My Parkinson’s has four main factors: balance, speech, fatigue and closing eyes. Other symptoms are my handwriting, aching bones and muscles, anxiety and sleeping. I do not shake, which is the obvious diagnosis for Parkinson’s. I suppose I’m lucky not to have the shakes or I’d spill my wine.

Why did I get Parkinson’s?
Now, why did I get Parkinson’s disease? Not sure, but it’s not contagious, or hereditary. They say that pesticides are one of the main factors. I remember in my wharf days driving a bulldozer down the hold of a ship. There was so much dust from the fertiliser and sulphur that was being unloaded. When I got home, I used to sit in a bath for ages washing my eyes out with milk and trying to get the mucous out from my throat and lungs. Maybe that started my Parkinson’s.

The other main factor is stress, which I think may be the most likely cause. I had my own electrical business in New Zealand called Guild and Spence Electrical, and it became my life. It was incredibly stressful and sleep depriving.

So I don’t know how I got Parkinson’s, but I don’t dwell on it. I have it and at the end of the day it doesn’t matter how I got it; as long as I stay positive and busy, I’ll be fine. I would hate to get depressed, not able to swallow food or drink, or be bed bound and suffer from dementia.
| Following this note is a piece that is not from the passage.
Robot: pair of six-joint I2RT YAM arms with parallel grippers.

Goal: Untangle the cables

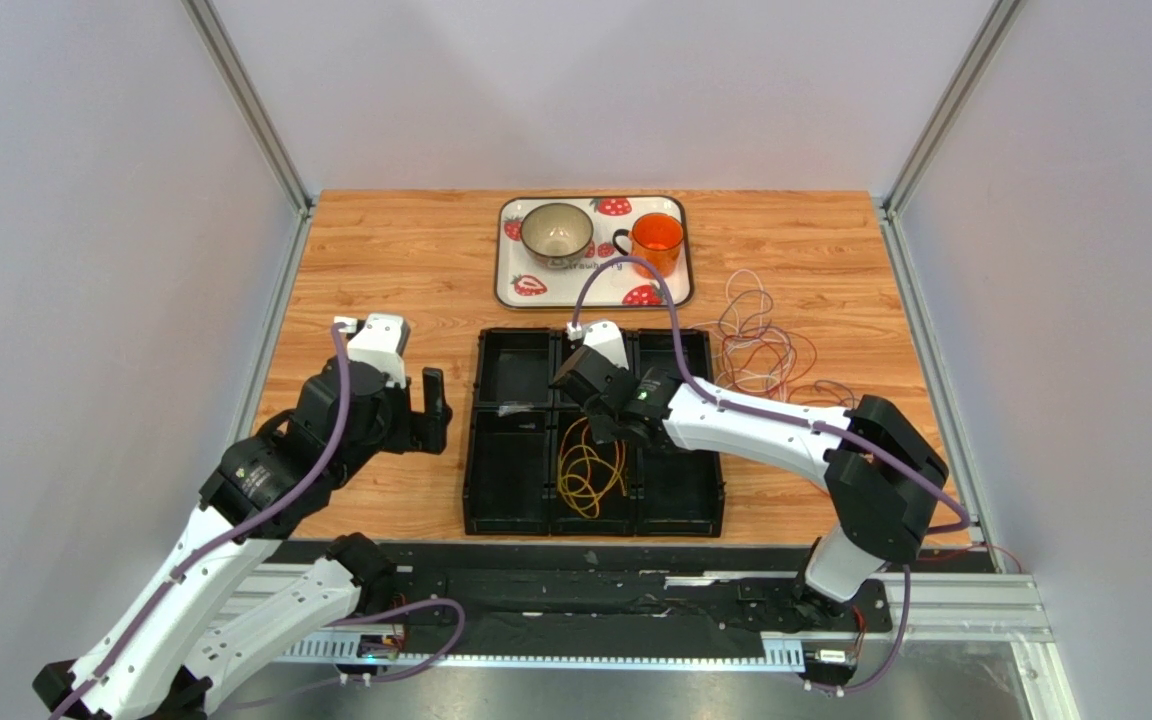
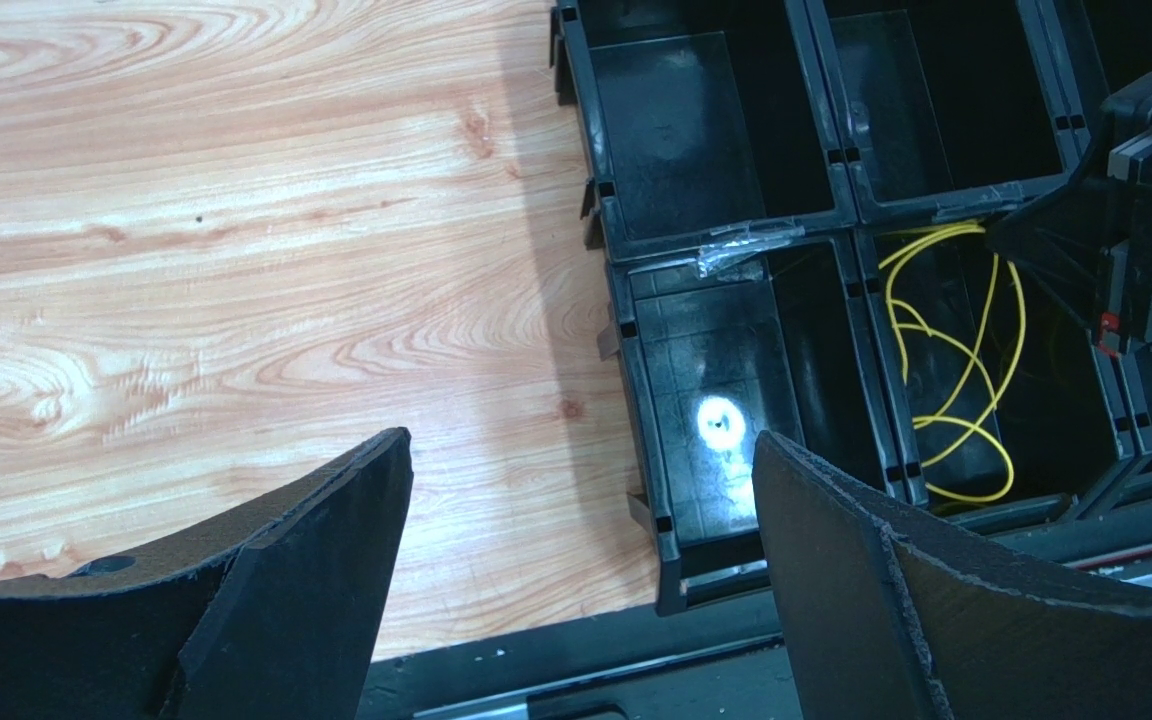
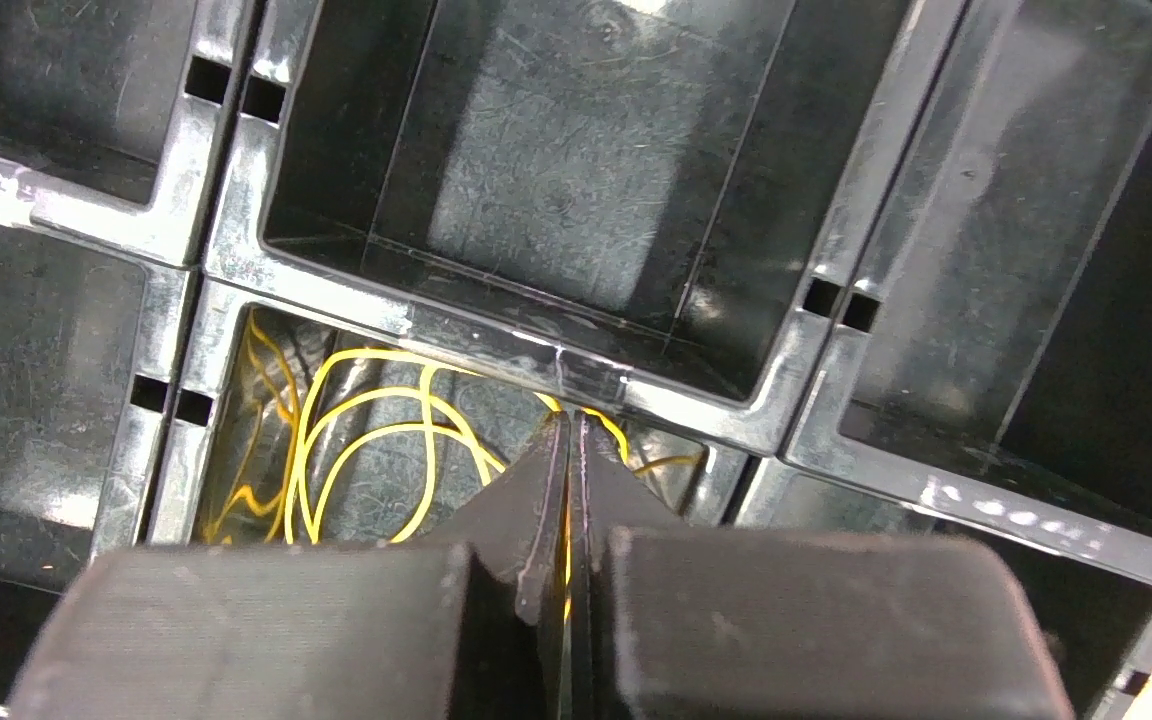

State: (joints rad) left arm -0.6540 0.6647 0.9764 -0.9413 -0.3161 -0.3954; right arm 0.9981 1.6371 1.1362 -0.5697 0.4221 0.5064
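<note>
A yellow cable lies looped in the front middle compartment of the black divided bin. My right gripper hangs over that compartment, shut on a strand of the yellow cable, which shows as a thin yellow line between the closed fingers of the gripper. More cables, reddish and pale loops, lie tangled on the wood right of the bin. My left gripper hovers left of the bin, open and holding nothing; from its wrist view the yellow cable appears at the right.
A strawberry-patterned tray at the back holds a bowl and an orange cup. The bin's other compartments look bare. Grey walls close in both sides; a black rail runs along the near edge.
</note>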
Researching topics is important to us, although we don’t go too deep into it. We only really look at one site, which is about the latest updates on Parkinson’s, called Parkinson’s News Today, or we listen to a podcast by a guy called Larry Gifford. He got Parkinson’s when he was 46. He does a weekly podcast. We find him particularly good, funny and witty, but also serious about the disease.  You can hear him on When Life Gives You Parkinson’s.

One step at a time
I have been to physiotherapists and speech therapists at Nambour Hospital. I found them good at the time. But a lot has to do with myself. I’m a bit slack at times doing exercises but, overall, I don’t like to stay still for too long. I think my long walking days are over, although I do enjoy walking at my own slow pace. Poor Kathy must go on her own now to set her own pace. I’m good for about one or two kilometres then I’m buggered.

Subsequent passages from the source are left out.